_EXERCISE GOAL_: How many lines in the listing include the string "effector"? Reply with the number alone.

_DATA RECORDS_:

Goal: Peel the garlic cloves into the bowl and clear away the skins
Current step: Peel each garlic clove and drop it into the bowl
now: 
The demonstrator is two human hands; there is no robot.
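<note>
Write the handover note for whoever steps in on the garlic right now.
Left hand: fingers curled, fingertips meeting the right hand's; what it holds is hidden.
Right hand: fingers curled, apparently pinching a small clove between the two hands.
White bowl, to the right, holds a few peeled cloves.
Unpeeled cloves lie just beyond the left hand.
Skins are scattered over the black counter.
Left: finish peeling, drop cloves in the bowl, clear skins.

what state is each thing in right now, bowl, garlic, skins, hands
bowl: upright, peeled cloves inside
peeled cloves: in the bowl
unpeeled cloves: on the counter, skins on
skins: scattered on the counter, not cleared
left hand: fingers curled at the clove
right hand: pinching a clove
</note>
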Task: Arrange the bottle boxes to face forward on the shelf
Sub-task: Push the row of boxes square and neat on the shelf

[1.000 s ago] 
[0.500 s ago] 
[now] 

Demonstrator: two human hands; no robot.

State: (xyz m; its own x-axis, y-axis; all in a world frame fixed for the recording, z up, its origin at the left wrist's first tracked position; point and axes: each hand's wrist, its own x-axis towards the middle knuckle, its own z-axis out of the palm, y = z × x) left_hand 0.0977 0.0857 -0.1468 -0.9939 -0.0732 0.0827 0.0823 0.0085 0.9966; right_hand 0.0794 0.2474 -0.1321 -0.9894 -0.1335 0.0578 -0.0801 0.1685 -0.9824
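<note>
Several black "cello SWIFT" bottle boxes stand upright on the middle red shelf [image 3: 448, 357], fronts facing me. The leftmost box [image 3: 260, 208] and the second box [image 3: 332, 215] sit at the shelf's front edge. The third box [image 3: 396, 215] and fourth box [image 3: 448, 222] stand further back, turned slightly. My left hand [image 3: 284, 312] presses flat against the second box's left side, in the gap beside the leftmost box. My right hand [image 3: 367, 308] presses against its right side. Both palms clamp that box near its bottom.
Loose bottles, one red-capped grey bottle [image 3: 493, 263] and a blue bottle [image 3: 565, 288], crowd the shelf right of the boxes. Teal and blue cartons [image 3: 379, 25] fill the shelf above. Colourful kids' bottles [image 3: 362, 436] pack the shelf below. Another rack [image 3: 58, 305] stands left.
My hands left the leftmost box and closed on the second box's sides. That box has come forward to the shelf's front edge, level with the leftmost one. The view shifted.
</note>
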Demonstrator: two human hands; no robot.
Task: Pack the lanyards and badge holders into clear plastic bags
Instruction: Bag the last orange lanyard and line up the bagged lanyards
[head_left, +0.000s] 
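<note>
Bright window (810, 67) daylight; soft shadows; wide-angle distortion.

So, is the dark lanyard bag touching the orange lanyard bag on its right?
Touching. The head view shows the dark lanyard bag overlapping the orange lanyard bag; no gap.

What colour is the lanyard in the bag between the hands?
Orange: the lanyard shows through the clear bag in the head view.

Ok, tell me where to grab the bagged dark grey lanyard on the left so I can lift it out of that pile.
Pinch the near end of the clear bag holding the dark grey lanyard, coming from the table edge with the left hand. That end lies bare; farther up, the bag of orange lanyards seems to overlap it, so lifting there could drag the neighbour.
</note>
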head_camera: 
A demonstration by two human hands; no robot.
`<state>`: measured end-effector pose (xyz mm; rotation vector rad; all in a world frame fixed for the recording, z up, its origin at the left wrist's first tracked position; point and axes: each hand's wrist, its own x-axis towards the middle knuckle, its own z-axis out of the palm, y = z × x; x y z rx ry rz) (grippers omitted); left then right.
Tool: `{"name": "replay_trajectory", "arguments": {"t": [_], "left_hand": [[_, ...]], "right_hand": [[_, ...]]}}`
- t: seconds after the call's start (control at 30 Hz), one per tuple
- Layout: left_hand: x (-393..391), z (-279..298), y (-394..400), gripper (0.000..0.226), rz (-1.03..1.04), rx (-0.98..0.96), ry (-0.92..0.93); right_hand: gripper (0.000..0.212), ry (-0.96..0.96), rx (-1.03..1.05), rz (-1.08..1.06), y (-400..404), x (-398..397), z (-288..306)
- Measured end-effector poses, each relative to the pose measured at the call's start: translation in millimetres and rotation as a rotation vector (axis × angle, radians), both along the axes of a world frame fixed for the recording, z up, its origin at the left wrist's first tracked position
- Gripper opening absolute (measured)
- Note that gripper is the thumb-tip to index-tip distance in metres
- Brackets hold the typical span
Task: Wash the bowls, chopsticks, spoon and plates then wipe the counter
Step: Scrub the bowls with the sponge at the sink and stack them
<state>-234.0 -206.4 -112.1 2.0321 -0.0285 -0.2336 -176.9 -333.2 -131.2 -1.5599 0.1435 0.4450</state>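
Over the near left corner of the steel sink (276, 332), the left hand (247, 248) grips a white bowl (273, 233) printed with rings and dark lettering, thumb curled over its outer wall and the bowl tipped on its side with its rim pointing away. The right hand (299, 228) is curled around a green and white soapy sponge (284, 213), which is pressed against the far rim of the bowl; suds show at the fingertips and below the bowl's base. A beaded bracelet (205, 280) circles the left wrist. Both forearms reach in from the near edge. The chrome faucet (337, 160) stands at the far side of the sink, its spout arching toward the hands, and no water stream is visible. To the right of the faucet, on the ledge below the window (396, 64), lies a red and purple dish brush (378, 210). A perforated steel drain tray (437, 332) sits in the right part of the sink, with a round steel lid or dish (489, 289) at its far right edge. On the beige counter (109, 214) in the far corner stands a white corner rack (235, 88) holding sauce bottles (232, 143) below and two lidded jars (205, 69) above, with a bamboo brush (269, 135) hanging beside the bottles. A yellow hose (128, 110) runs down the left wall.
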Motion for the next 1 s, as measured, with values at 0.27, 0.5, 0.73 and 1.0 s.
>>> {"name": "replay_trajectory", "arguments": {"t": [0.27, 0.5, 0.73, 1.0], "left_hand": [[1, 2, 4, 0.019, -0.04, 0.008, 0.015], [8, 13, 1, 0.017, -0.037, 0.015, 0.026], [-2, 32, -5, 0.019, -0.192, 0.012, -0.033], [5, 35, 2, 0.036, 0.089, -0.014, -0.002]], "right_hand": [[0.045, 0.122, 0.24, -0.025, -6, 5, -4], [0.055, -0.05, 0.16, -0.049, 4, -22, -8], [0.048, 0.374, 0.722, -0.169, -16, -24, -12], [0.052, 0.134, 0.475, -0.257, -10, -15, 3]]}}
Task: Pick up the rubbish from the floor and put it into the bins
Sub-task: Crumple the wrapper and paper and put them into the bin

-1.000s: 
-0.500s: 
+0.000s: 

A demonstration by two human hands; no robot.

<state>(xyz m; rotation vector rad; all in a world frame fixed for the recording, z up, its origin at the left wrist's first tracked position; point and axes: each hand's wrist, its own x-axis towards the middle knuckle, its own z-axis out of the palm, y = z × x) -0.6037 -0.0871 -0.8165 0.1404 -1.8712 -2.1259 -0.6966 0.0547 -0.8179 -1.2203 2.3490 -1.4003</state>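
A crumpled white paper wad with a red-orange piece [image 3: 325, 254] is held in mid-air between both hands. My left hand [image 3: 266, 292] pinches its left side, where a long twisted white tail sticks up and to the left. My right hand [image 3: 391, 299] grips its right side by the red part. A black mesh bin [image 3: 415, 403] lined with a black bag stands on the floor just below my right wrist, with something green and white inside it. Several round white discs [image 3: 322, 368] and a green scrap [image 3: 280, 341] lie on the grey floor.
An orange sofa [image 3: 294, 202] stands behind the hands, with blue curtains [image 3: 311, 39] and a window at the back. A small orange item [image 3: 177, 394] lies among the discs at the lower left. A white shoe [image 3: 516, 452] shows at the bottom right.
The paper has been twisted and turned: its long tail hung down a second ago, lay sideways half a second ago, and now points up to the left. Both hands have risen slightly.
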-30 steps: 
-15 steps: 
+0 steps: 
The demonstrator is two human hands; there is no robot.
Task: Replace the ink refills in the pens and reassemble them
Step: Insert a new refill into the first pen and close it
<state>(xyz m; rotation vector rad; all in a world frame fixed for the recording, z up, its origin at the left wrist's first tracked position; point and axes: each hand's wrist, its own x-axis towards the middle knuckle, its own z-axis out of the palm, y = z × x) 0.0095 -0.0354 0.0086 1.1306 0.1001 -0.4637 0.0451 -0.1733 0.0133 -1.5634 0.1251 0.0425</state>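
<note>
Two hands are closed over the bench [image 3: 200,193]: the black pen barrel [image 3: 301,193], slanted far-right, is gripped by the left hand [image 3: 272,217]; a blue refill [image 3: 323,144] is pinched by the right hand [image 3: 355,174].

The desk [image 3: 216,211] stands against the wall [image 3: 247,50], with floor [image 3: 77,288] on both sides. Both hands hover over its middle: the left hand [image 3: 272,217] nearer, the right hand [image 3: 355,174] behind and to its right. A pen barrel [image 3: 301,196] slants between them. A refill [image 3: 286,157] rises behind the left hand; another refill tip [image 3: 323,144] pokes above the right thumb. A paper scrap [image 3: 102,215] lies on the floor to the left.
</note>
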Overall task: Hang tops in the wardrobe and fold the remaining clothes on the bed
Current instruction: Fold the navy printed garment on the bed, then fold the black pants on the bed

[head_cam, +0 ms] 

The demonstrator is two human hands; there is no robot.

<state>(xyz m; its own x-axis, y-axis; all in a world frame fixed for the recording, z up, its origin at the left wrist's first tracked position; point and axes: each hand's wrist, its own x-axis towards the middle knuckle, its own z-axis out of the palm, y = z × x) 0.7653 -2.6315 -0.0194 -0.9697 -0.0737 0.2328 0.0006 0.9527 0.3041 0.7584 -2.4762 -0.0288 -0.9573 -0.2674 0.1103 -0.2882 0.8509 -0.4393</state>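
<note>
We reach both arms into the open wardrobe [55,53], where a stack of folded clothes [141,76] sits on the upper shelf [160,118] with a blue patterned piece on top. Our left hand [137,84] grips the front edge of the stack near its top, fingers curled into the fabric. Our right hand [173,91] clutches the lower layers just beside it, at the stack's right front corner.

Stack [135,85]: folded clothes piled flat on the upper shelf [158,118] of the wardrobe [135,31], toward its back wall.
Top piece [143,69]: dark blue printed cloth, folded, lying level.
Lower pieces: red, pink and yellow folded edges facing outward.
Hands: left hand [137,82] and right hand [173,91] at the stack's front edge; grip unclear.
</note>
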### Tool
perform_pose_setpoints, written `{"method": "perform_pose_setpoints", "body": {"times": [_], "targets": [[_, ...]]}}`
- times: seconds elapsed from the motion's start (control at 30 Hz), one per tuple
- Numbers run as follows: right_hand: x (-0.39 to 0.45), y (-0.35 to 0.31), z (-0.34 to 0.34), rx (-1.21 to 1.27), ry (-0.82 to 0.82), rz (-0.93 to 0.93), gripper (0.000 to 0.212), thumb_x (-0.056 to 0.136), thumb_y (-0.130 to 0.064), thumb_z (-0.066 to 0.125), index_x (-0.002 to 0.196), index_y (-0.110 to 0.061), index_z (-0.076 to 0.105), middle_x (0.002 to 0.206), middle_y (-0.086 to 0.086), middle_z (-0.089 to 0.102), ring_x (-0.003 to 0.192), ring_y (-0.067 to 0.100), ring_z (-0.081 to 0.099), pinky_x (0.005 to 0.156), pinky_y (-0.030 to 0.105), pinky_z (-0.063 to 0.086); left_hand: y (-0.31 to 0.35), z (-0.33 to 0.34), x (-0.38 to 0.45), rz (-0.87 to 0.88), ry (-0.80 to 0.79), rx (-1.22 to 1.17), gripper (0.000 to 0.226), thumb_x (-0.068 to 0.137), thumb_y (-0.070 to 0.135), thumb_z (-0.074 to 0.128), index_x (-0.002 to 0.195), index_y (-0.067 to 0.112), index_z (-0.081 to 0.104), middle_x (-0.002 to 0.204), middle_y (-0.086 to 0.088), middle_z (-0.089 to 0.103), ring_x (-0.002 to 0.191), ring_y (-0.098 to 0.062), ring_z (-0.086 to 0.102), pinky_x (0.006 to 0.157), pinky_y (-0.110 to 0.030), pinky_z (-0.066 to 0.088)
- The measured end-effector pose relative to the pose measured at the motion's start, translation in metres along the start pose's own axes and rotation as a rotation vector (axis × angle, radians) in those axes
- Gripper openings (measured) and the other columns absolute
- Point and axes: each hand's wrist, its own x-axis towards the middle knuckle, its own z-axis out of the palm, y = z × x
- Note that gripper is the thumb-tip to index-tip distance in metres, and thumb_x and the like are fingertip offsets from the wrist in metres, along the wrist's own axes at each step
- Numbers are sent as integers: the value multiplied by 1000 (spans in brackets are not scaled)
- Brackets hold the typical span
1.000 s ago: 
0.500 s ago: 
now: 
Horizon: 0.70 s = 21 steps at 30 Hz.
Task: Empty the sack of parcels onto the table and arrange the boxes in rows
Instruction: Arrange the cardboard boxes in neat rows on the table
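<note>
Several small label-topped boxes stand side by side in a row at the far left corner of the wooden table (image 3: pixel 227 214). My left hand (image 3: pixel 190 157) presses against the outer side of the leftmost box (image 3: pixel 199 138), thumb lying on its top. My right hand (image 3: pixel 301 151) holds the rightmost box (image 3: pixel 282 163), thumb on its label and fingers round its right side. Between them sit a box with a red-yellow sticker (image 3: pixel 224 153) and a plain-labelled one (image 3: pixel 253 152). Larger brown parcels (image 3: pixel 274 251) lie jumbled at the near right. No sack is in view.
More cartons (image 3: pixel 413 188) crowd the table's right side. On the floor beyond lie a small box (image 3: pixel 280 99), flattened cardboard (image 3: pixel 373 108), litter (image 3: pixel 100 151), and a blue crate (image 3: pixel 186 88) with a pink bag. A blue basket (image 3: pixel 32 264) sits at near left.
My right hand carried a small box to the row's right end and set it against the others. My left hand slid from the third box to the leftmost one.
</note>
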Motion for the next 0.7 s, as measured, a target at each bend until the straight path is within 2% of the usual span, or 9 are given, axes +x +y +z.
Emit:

_SOLUTION FOR THIS PROBLEM_: 3